Tuesday, December 13, 2011
Album Review: Lykke Li - Wounded Rhymes (4/5)
More and more the Swedes continue to prove they are masters of not just mass-produced pop music, but less mainstream pop subgenres too. Lykke Li got quite a bit of ink earlier this year as the indie pop act to watch--she even got a shout out from a Glee character bemoaning the show's tendency to cover only top 40 hits. Her second album, Wounded Rhymes, is a strong set of diverse songs grounded in a lo-fi production of booming drums and soulful '60s-era melodies. It's not as retro-kitsch as say Amy Winehouse or Duffy, but the Phil Spector-ish layering is definitely apparent on the track-heavy production. If '60s girlgroups were still around, she probably wouldn't join up, but she'd definitely be following them.
"Youth Knows No Pain" is a percussion-forward opener, followed by the gentler but tuneful "I Follow Rivers" and "Love Out of Lust," both with choruses that needle their way into your head with repeat listens. "Unrequited Love" stripes back the production layers to just a single guitar and some backing vocals, bringing Li's confident vocal to the fore. It's a bit folksy, in the way that Jenny Lewis sometimes was with Rilo Kiley. "I Know Places" is even more stripped down--just a raw vocal and acoustic guitar--until its dark, synth-based coda.

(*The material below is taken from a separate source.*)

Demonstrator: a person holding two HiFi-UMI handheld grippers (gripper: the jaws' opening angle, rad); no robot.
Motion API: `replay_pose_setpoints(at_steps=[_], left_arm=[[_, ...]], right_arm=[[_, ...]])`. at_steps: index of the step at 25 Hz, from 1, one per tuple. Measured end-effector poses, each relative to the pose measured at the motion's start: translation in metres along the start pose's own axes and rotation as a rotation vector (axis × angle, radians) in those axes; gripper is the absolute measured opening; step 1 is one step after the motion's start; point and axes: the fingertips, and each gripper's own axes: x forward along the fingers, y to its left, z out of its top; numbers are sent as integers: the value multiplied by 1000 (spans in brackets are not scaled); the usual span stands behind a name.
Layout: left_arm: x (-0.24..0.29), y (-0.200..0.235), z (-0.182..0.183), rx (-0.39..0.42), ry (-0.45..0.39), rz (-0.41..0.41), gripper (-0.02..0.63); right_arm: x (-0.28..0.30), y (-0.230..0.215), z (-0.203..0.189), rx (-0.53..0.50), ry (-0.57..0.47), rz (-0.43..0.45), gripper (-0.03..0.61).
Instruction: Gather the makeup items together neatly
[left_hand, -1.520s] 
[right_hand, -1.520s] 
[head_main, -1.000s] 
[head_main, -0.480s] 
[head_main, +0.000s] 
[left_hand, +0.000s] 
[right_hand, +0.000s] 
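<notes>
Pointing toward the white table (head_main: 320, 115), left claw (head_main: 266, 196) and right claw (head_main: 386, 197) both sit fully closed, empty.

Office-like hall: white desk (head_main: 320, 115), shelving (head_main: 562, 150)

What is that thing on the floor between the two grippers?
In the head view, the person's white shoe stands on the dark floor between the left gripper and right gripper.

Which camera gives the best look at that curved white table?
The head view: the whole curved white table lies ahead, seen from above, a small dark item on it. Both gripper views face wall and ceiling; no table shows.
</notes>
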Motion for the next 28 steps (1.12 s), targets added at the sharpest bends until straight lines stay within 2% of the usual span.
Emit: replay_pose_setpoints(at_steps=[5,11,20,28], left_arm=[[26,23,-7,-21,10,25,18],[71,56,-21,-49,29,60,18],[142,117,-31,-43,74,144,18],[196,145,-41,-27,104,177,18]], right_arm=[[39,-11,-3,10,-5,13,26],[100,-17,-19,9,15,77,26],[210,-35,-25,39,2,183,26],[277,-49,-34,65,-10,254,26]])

The album's middle delivers its best moments. "I'm your prostitute; you're gonna get some," declares Li on the fiery "Get Some," which charges along over buzzy synth bass and the unrepentant clatter of enough percussion to fill a small warehouse. "Rich Kid Blues," while less propulsive, fills out your headphones with multiple guitars and even some organ. "Sadness Is a Blessing" has the album's best hook, a sad and lovely tune with an unforgettable chorus. Closer "Silent My Song," in contrast, is its quirkiest tune, with a rhythm that sounds like bad plumbing, although I do like its big swooning chorus.
As I work my way through my albums queue, this was one I wasn't initially sold on. It often takes a while (if ever) for quirky indie pop to sink in, but when it does, it's often worth it--something I can appreciate in the long term, and I've listened to this enough since last April that's its gotten through to me.
Best: Sadness Is a Blessing, Get Some, Youth Knows No Pain, I Follow Rivers.